What is being asked:
Exactly as given, restate each record that follows.

Given records:
:::

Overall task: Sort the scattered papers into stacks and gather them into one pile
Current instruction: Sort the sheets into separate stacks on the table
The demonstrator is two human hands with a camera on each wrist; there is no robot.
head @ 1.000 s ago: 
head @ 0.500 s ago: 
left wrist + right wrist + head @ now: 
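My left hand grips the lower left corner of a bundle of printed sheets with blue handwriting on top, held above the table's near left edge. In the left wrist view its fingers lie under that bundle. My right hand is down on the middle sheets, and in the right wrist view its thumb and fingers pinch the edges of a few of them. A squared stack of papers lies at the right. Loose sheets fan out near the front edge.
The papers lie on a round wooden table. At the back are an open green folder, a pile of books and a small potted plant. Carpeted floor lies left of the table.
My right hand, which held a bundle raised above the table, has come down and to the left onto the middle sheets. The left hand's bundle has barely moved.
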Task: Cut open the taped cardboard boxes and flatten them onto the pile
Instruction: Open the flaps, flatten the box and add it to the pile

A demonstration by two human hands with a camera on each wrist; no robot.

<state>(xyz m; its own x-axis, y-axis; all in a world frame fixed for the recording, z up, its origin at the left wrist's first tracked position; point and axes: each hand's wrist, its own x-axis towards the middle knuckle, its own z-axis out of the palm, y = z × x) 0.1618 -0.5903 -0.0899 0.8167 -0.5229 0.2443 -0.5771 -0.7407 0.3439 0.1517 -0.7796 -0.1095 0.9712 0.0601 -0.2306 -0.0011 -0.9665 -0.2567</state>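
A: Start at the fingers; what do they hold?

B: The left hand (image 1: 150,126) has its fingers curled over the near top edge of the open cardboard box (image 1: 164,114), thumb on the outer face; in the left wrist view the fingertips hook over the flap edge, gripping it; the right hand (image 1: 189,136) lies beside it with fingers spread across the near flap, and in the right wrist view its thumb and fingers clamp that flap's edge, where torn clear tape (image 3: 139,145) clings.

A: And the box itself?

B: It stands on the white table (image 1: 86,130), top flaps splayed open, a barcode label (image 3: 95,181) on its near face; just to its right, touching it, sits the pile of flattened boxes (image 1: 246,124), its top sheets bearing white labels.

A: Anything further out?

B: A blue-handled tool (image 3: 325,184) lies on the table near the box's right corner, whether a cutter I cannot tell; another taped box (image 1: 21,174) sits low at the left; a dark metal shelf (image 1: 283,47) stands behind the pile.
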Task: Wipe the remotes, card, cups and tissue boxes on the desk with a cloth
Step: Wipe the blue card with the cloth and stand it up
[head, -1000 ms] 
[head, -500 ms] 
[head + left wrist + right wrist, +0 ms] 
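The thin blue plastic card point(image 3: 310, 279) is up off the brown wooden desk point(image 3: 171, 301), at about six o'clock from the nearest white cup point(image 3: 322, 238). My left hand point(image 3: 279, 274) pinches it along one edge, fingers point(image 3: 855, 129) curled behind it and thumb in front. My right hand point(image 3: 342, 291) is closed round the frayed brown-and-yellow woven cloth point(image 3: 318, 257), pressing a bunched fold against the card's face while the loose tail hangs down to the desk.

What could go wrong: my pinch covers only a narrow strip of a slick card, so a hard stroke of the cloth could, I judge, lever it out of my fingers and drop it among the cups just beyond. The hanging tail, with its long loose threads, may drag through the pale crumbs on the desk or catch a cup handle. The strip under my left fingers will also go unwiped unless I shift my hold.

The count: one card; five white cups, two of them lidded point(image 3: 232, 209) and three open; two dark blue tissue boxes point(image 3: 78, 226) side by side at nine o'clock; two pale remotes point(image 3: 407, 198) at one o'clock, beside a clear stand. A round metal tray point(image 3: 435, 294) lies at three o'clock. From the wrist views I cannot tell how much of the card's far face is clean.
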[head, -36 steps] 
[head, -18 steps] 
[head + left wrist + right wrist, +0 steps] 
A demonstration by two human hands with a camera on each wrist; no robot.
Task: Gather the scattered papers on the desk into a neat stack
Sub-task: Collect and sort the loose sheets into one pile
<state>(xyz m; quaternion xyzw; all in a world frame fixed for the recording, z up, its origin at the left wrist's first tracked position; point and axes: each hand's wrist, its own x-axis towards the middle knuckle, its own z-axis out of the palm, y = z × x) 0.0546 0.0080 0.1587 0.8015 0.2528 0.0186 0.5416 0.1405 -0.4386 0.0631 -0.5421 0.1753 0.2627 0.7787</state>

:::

Output of the task:
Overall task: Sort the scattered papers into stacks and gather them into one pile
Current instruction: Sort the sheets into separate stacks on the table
The demonstrator is two human hands with a camera on each wrist; there is no robot.
head @ 1.000 s ago: 
head @ 0.500 s ago: 
left wrist + right wrist + head @ now: 
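My left hand grips the lower left corner of a bundle of printed sheets with blue handwriting on top, held above the table's near left edge. In the left wrist view its fingers lie under that bundle. My right hand is down on the middle sheets, and in the right wrist view its thumb and fingers pinch the edges of a few of them. A squared stack of papers lies at the right. Loose sheets fan out near the front edge.
The papers lie on a round wooden table. At the back are an open green folder, a pile of books and a small potted plant. Carpeted floor lies left of the table.
My right hand, which held a bundle raised above the table, has come down and to the left onto the middle sheets. The left hand's bundle has barely moved.
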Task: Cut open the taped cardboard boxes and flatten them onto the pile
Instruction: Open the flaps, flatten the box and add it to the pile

A demonstration by two human hands with a camera on each wrist; no robot.

<state>(xyz m; its own x-axis, y-axis; all in a world frame fixed for the recording, z up, its origin at the left wrist's first tracked position; point and axes: each hand's wrist, its own x-axis towards the middle knuckle, its own z-axis out of the palm, y = z × x) 0.1618 -0.5903 -0.0899 0.8167 -0.5229 0.2443 -0.5771 -0.7407 0.3439 0.1517 -0.7796 -0.1095 0.9712 0.0601 -0.2306 -0.0011 -0.9665 -0.2567</state>
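A: Start at the fingers; what do they hold?

B: The left hand (image 1: 150,126) has its fingers curled over the near top edge of the open cardboard box (image 1: 164,114), thumb on the outer face; in the left wrist view the fingertips hook over the flap edge, gripping it; the right hand (image 1: 189,136) lies beside it with fingers spread across the near flap, and in the right wrist view its thumb and fingers clamp that flap's edge, where torn clear tape (image 3: 139,145) clings.

A: And the box itself?

B: It stands on the white table (image 1: 86,130), top flaps splayed open, a barcode label (image 3: 95,181) on its near face; just to its right, touching it, sits the pile of flattened boxes (image 1: 246,124), its top sheets bearing white labels.

A: Anything further out?

B: A blue-handled tool (image 3: 325,184) lies on the table near the box's right corner, whether a cutter I cannot tell; another taped box (image 1: 21,174) sits low at the left; a dark metal shelf (image 1: 283,47) stands behind the pile.
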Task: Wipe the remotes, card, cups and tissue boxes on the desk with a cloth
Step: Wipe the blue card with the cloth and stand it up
[head, -1000 ms] 
[head, -500 ms] 
[head + left wrist + right wrist, +0 ms] 
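The thin blue plastic card point(image 3: 310, 279) is up off the brown wooden desk point(image 3: 171, 301), at about six o'clock from the nearest white cup point(image 3: 322, 238). My left hand point(image 3: 279, 274) pinches it along one edge, fingers point(image 3: 855, 129) curled behind it and thumb in front. My right hand point(image 3: 342, 291) is closed round the frayed brown-and-yellow woven cloth point(image 3: 318, 257), pressing a bunched fold against the card's face while the loose tail hangs down to the desk.

What could go wrong: my pinch covers only a narrow strip of a slick card, so a hard stroke of the cloth could, I judge, lever it out of my fingers and drop it among the cups just beyond. The hanging tail, with its long loose threads, may drag through the pale crumbs on the desk or catch a cup handle. The strip under my left fingers will also go unwiped unless I shift my hold.

The count: one card; five white cups, two of them lidded point(image 3: 232, 209) and three open; two dark blue tissue boxes point(image 3: 78, 226) side by side at nine o'clock; two pale remotes point(image 3: 407, 198) at one o'clock, beside a clear stand. A round metal tray point(image 3: 435, 294) lies at three o'clock. From the wrist views I cannot tell how much of the card's far face is clean.
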[head, -36 steps] 
[head, -18 steps] 
[head + left wrist + right wrist, +0 steps] 
A demonstration by two human hands with a camera on each wrist; no robot.
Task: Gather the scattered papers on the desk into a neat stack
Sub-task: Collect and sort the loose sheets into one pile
<state>(xyz m; quaternion xyzw; all in a world frame fixed for the recording, z up, its origin at the left wrist's first tracked position; point and axes: each hand's wrist, its own x-axis towards the middle knuckle, its own z-axis out of the palm, y = z × x) 0.0546 0.0080 0.1587 0.8015 0.2528 0.0186 0.5416 0.1405 -0.4386 0.0631 -0.5421 0.1753 0.2627 0.7787</state>

This exercise is now finished.